Until Ealey's appearance, Georgia's running game had been a disaster. On 11 carries, the Bulldogs had tallied a total of just eight yards on the ground, and the result was a completely anemic offensive effort. Ealey, however, was a spark.
"The best thing about him is he is hungry," Cox said. "He's wanted to play and finally go this chance. You could tell he was running really hard and that he was just excited to be in the game. A lot of times that is the type of spark you need is having somebody that just really just wants the ball in his hands."
Ealey finished the game with just 33 yards on eight carries, but his impact went far beyond the stat sheet.
Before entering the game, Georgia's offense had mustered just two first downs and 79 yards in 39 minutes of action. In the final 21 minutes of the game with Ealey a part of the attack, the Bulldogs picked up nine first downs and 195 yards of offense – and more importantly, had a chance to win the game with just 1:09 left to play.
The difference, like Ealey's philosophy on running the football, was pretty simple.
"The offensive line, they open up a whole and I just try to hit it as hard as I can," Ealey said.
The problem, however, has been that for three straight weeks prior to Ealey's first touch, the line hadn't opened many holes and the tailbacks hadn't made much of their opportunities.
Georgia ranks last in the SEC in running and was averaging just 3.3 yards per carry in the past three games before Ealey took the field. Set aside an 80-yard run Richard Samuel posted against Arkansas, and that average drops to 2.27 yards per carry.
The result was a game against LSU when Georgia faced 17 third downs, 14 of which were third-and-6 or longer.
"You want to be in a position to be in a manageable third down," Cox said. "It's hard to convert third-and-long. You can't do it every time. You've got to be able to have a good running game on those first two downs to be able to get third-down conversions."
Georgia hopes that Ealey's downhill style and natural instincts will help to improve those numbers, but head coach Mark Richt said the problems are widespread.
"Our run blocking needs to improve, and as I study our runners, we need to continue to mature and see these blocking schemes and understand them better and hit it where it needs to be hit," Richt said.
Watching film of Georgia's struggles, Richt said there have been occasions when tight ends have missed blocks, fullbacks have failed to handle assignments or the coaching staff simply had the wrong play for the situation.
While Ealey ran well, Richt said, his success also came with improved blocking by the offensive line.
Running the football is an intricate system, Bobo said, and he said there is a lot of work to be done that extends beyond simply inserting a freshman into the lineup.

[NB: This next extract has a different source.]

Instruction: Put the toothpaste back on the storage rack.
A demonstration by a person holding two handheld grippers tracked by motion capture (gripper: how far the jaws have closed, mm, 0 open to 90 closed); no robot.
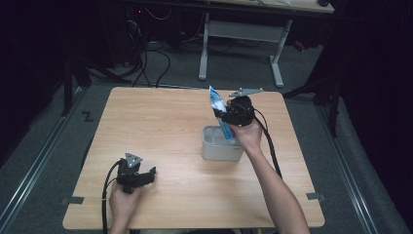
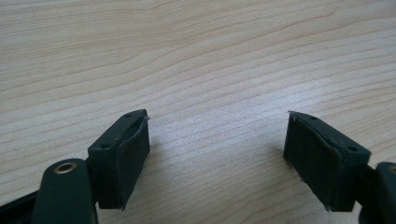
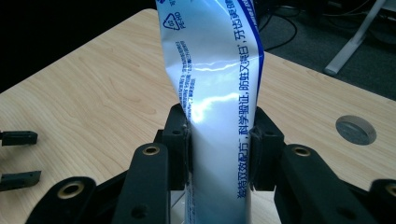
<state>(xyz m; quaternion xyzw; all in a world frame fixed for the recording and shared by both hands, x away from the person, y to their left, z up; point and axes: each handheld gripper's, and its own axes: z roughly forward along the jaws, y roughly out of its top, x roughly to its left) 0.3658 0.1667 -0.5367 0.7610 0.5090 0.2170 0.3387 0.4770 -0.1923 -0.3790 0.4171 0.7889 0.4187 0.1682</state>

"We've got to man up and be more physical," Bobo said. "You've got to take pride in the running game. You've got to take pride in being able to knock somebody off the ball. You've got to take pride in being able to break tackles, receivers blocking. It's not just the offensive line. It's tight ends, it's fullbacks, it's quarterbacks getting the right play, it's calling the right play and getting us in the right looks – it's everything."
That's a tall order for Georgia, but the silver lining is that Bobo said he doesn't think any of those pitfalls are far from being corrected.
The task of correcting them, however, won't get any easier this week. Georgia heads to Tennessee, where defensive coordinator Monte Kiffin will be focused on adding more misery to the Bulldogs' rushing attack.
"They like bringing down safeties into the box and being able to have that extra run support," Cox said. "A lot of times they're lining up saying, you're not going to run the ball. You're going to have to beat us throwing the ball. That'll be tough because you want to have a balanced game plan. We're just going to have to find ways to open up holes for the run game against all their looks."
Perhaps it's fitting that Ealey wears No. 24 – the same jersey number worn last year by Knowshon Moreno, Georgia's star tailback who rumbled over nearly every opponent the Bulldogs faced during his two-year career. After all, Ealey brought an injection of confidence to the running game that Georgia had desperately missed since Moreno left following last season.
But Cox said Georgia's success on the ground against Tennessee this week and looking ahead the rest of the season won't be determined by Ealey alone.
There's a chance for the freshman to have an impact, but it will be a team effort to get the running game going, Cox said.
"We're not worried about having one guy get all the carries in a game," Cox said, "but we've got to be able to execute better with the guys we do have."